Tryptophan, however, can still be degraded by the IDO enzyme that increases as humans age. Nutrients such as curcumin inhibit interferon-induced nuclear factor-kappa-B and COX-2 expression and may limit the induction of IDO, thus making more tryptophan available for conversion to serotonin in the brain.
It is thus possible for aging people to supplement with a modest dose of tryptophan (1,000-1,500 mg per day) and significantly decrease tryptophan oxidation/degradation, as long as lysine, niacinamide, and the proper cytokine-suppressing nutrients are taken with it to neutralize the effects of the IDO enzyme.
Cofactors that facilitate the conversion of tryptophan to serotonin in the brain are vitamin B6, magnesium, and vitamin C. These nutrients are already taken by most health-conscious people.
An important factor in the decision to supplement with L-tryptophan is its excellent tolerability and the lack of development of tolerance during long-term use. Furthermore, L-tryptophan does not cause difficulties when trying to wake up the next morning.

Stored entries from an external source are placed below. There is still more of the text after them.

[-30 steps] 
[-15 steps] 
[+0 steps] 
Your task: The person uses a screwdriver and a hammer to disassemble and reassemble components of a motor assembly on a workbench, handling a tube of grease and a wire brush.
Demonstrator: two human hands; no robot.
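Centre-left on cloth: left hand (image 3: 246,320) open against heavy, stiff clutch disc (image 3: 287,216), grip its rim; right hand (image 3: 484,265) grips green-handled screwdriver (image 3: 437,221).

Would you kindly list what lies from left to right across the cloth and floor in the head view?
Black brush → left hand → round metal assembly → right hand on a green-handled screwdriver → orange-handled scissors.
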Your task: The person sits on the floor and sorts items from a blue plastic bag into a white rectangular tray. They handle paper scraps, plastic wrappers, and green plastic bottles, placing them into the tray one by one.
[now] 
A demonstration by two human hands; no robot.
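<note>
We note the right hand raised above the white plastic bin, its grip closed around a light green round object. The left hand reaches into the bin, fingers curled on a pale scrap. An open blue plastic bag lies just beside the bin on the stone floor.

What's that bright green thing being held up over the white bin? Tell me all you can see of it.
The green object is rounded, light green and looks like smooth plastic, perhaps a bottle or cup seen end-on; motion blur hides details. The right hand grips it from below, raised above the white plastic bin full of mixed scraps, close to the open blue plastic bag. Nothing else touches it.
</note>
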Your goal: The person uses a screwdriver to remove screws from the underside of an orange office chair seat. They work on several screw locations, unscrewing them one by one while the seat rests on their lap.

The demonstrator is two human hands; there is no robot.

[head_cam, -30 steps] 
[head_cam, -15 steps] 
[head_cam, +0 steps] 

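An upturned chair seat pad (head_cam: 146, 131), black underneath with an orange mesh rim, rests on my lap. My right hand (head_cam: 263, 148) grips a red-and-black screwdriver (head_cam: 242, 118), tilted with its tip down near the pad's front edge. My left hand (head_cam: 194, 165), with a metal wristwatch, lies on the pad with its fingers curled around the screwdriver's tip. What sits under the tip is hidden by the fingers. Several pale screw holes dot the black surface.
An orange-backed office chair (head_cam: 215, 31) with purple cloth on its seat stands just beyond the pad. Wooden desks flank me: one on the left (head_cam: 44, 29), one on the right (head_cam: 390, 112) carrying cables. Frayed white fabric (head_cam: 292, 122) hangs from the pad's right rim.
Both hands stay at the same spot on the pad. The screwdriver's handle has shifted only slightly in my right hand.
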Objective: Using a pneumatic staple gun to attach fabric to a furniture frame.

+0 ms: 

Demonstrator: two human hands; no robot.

The minimal dose of L-tryptophan for effective treatment of insomnia may be at least 1,000 mg, and repeat administration of L-tryptophan may be required for improvement in chronic, well-established, sleep-onset insomnia or insomnia characterized by both sleep-onset and sleep-maintenance abnormalities. Low doses of L-tryptophan (250 to 500 mg) may not offer a significant benefit on sleep latency. For those with insomnia who wish to try L-tryptophan, a strong initial dose (1,000 to 4,000 mg) is recommended for the first week, followed by a lower maintenance dose (500 mg to 1,000 mg).
Evening oral doses of tryptophan as low as 250 mg have been shown to improve sleep quality, although the typical dosage range for sleep disorders and depression is 1,000-3,000 mg daily. Safe and effective dosages for other disorders range from 500 mg to 4,000 mg/day, while doses around 3,500 mg/day have been used short term as a smoking cessation intervention.
Tryptophan is oxidized in the liver by tryptophan-2,3-dioxygenase (TDO), an enzyme that is induced both by glucocorticoids and by large doses of tryptophan itself. The enzyme activity of TDO increases after tryptophan administration66 and results in a relatively short half-life of tryptophan remaining in the plasma. Thus, tryptophan is often given in divided daily doses instead of a single dose. A single dose of 3,000 mg is sufficient to keep human brain serotonin synthesis maximized for about eight to twelve hours. Giving three daily doses of 2,000 mg will probably keep the rate-limiting tryptophan hydroxylase enzyme in the brain fully saturated for most of each 24-hour period, meaning that brain serotonin levels would be maintained at a constant optimal level.
American consumers can once again obtain tryptophan as a dietary supplement. Particularly compelling news is the discovery that aging people produce tryptophan-degrading enzymes, which can be neutralized by the simultaneous ingestion of nutrients that block pro-inflammatory cytokines and mitigate tryptophan depletion via other oxidative pathways.
A novel formula is now available that combines pharmaceutical-pure tryptophan with a blend of nutrients designed to nourish the brain with optimal levels of serotonin.
Based on hundreds of scientific studies, depletion of serotonin may contribute to age-related weight gain, depression, insomnia, anxiety, and loss of feeling of well-being.
By restoring serotonin to optimal levels, aging people can regain the neurotransmitter balance enjoyed in their youth. Those suffering from age-related weight gain or sleep difficulties could experience significant improvement by using tryptophan to increase their brain serotonin to youthful levels.